Thorson's counterpart in the Australian state of Victoria takes a harder line and urges U.S. lotteries to follow suit.

"All the states should, as a matter of urgency, pass legislation to stop this," Peter J. Gillooly, general manager of the Victorian state lottery, told The Virginian-Pilot and The Ledger-Star. "The game of lotto is for the man in the street, not for a profiteer."

The International Lotto Fund, which won the Virginia Lotto on Feb. 15, is a commercial syndicate under Australian law. It profits by taking money from investors who pool their cash to play lotteries.

Victoria banned such syndicates in 1987, after lottery guru Stefan Mandel's group won a million-dollar jackpot there. The law was tightened in 1990 after Mandel found a loophole and won again.

Lottery officials in New Zealand also clamped down on commercial syndicates in 1988, when Mandel tried to help a syndicate there.

"The mood in New Zealand was we didn't want the big syndicates stealing our lottery," said David Bale, who heads the New Zealand Lottery Commission.

But Thorson said a ban on commercial syndicates would have to come from an agency overseeing securities and investments. Other U.S. lottery officials question whether an outright ban is even lawful.

"How do you know it is constitutionally sound and legally enforceable?" asked Wally Hedrick, Idaho's lottery director.

Others fear such legislation might squeeze out informal groups that play the lottery.

"I don't want to make it too restrictive for the guy buying 150 tickets for an office pool," said William G. Mays, who heads the Hoosier Lottery Commission in Indiana.

Thorson has said he is not keen on big syndicates coming into Virginia, even though the state made a lot of money from the Australians' gambit.

About one-third of the money spent on lottery tickets goes to the state. Virginia received about $1.9 million just from the Australians' purchase of at least $5.6 million in tickets for the Feb. 15 drawing.

But in the long run, syndicate play could anger small-time bettors, driving down ticket sales, Thorson said.

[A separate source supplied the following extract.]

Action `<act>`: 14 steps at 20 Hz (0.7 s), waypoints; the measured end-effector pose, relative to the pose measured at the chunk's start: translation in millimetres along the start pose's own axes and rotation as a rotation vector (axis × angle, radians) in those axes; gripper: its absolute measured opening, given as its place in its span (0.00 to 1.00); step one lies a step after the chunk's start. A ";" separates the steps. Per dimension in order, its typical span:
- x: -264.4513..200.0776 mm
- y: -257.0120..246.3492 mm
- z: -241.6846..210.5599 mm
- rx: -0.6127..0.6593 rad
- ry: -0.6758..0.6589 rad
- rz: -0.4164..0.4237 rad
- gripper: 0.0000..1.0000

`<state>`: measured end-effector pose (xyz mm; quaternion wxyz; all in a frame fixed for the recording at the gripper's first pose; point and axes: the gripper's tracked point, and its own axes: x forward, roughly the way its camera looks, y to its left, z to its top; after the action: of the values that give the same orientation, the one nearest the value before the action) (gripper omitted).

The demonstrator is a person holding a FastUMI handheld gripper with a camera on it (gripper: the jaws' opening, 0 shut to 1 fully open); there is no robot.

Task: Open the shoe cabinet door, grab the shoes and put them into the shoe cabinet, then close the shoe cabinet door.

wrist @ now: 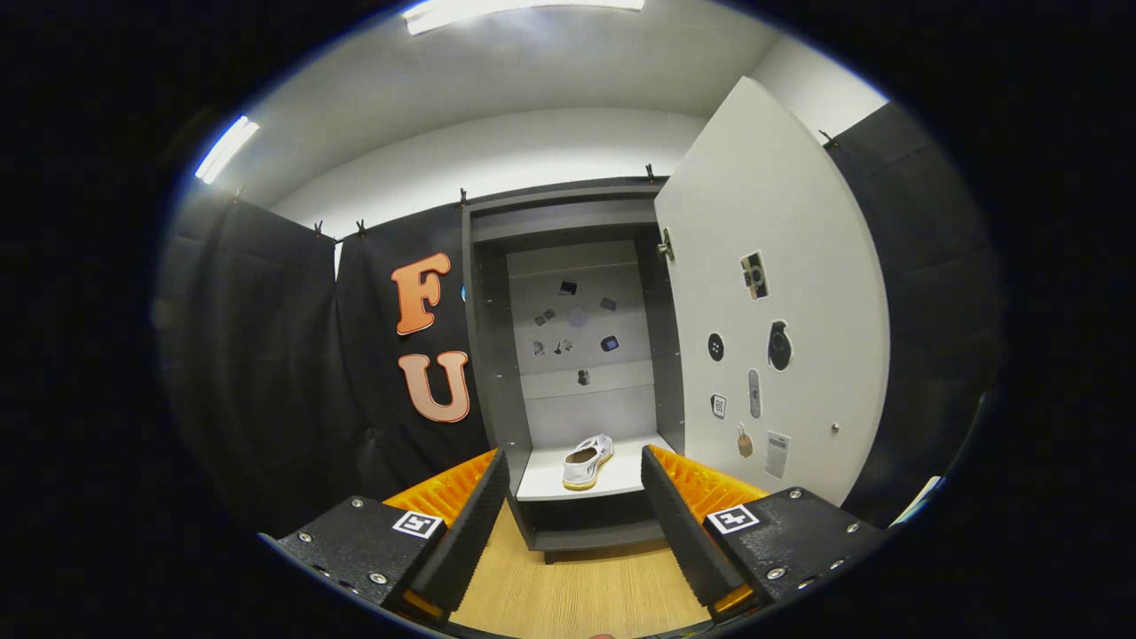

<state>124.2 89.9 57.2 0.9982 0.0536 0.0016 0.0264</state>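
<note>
The gripper hung level before the shoe cabinet, pointing straight at its open front. Its two fingers stood spread wide apart, holding nothing, their tips just short of the cabinet's lower shelf and clear of it on either side.

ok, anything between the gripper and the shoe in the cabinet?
Nothing but bare wooden floor and the shelf's front edge. In the gripper view the gripper is open and empty; the white shoe lies on the shelf beyond its fingers.
</note>
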 end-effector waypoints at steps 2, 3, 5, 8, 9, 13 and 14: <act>-10.7 -10.7 0.9 0.007 -0.003 -0.007 0.93; -15.6 -16.8 2.3 0.010 -0.007 -0.011 0.93; -22.8 -31.1 2.0 0.013 -0.008 -0.022 0.93; -33.6 -56.6 1.1 0.022 -0.007 -0.040 0.93; -37.6 -65.5 1.8 0.024 -0.009 -0.047 0.93; -50.4 -103.7 1.8 0.011 -0.012 -0.079 0.93; -53.0 -113.3 0.9 0.004 -0.012 -0.087 0.93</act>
<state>77.1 -25.5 46.0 0.9983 0.0556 -0.0021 -0.0175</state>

Under new rules passed since the $27 million jackpot, retailers must give low priority to large-block ticket buyers. They also prohibit retailers from selling ticket blocks worth more than five times a store's bond ($10,000 for most stores) without written permission from the Lottery Board.

The rules also prohibit retailers from being paid additional fees by ticket buyers. It is suspected that chains got extra money from the Australians to process their bulk ticket orders, lottery officials said.

Virginia's new rules "are sufficient to discourage the possibility of them being able to pull this off again," Thorson said.

Meanwhile, Mandel said that by letting him play, Virginia officials showed greater insight than those in Australia.

"I really believe in the intelligence of people," Mandel said in an interview at his Melbourne office. "If they analyze it logically and they realize it's good for the lottery, they won't stop it."